- **YOUR TASK**: In the entries below, find the line with "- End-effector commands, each" and the line with "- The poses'". Return those two lines and all lines between them, exactly.

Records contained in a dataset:
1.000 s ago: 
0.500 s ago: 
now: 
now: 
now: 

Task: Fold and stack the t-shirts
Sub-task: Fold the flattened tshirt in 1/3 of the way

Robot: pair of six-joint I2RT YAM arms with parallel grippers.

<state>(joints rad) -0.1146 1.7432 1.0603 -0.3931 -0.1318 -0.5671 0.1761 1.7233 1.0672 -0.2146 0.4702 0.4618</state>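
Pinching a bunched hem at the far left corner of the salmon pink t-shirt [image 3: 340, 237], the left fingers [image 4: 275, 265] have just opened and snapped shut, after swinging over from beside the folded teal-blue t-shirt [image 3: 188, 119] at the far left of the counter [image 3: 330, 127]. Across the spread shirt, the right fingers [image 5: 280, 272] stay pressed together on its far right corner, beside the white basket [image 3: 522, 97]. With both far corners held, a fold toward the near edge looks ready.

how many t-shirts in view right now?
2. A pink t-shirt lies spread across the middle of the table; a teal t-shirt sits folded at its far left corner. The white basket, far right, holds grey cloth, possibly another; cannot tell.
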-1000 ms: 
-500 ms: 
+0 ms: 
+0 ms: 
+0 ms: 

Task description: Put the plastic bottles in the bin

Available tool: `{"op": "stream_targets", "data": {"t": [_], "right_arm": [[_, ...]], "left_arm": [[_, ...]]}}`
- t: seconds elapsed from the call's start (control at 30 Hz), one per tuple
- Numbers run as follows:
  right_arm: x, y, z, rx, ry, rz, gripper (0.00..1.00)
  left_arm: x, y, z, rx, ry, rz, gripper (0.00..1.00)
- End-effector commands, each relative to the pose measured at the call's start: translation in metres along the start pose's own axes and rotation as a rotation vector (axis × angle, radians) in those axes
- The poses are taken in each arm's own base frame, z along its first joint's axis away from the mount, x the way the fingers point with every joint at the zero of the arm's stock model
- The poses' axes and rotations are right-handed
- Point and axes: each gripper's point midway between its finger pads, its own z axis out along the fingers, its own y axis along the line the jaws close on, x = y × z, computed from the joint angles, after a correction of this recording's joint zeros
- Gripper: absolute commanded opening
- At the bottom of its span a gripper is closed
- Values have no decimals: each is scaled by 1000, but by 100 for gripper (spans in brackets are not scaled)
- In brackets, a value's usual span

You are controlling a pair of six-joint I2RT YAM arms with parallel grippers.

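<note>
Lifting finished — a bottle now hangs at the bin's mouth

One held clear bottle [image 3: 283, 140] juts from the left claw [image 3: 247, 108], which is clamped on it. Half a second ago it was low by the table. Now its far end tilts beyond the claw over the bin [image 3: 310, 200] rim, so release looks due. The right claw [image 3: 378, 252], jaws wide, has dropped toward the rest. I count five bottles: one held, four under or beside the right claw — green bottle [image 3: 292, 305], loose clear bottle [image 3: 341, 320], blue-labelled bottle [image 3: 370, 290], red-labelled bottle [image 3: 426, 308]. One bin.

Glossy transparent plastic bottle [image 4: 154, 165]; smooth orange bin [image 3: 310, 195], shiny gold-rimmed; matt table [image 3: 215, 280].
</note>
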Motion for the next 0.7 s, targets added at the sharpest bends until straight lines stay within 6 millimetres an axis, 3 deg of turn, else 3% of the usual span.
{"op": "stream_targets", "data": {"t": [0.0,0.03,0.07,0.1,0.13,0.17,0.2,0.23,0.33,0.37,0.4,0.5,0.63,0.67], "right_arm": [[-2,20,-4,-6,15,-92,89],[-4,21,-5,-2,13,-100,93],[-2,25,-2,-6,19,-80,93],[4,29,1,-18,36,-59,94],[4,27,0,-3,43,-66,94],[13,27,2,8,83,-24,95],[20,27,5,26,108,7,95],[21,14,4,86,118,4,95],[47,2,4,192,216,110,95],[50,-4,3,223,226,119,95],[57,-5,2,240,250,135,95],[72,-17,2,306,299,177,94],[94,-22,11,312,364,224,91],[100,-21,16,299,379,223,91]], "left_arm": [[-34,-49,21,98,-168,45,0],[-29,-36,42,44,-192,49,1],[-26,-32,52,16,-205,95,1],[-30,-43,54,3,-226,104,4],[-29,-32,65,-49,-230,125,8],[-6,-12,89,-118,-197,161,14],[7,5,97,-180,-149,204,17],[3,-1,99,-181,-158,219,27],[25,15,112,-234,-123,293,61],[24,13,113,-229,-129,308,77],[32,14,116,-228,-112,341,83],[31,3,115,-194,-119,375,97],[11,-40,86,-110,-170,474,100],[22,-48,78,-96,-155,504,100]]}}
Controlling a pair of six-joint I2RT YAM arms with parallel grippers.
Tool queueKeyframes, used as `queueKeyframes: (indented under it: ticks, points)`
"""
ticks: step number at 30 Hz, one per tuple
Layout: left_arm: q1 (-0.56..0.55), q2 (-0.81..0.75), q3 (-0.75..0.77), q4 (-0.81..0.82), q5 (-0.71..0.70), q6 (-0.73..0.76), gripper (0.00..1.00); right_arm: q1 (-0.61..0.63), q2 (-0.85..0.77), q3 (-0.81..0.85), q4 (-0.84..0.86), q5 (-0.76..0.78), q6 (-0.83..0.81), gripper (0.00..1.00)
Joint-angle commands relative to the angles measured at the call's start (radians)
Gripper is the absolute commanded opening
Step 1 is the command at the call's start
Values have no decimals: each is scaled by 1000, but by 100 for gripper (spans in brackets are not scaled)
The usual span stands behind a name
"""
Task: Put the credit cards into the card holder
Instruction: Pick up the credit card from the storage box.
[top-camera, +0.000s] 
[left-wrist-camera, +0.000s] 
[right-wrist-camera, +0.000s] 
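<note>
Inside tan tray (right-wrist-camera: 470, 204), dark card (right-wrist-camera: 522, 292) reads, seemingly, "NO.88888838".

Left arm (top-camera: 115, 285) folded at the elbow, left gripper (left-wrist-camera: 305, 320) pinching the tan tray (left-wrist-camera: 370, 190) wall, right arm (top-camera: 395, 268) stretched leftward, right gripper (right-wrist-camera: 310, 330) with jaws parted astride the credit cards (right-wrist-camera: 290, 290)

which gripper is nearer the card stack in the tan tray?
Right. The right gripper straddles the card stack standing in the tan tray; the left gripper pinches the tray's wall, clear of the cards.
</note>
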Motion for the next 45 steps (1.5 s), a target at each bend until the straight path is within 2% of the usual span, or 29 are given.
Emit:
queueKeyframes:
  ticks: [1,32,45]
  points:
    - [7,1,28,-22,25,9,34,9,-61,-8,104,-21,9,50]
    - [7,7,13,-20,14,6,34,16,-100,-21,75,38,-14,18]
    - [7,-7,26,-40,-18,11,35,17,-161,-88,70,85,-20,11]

- **ANSWER SPACE**:
- End-effector commands, each relative to the pose measured at the call's start: translation in metres along the start pose's own axes and rotation as a rotation vector (axis × angle, radians) in those axes
- The poses are taken in each arm's own base frame, z along its first joint's axis away from the mount, x the way the fingers point with every joint at the zero of the arm's stock model
- The poses' axes and rotations are right-handed

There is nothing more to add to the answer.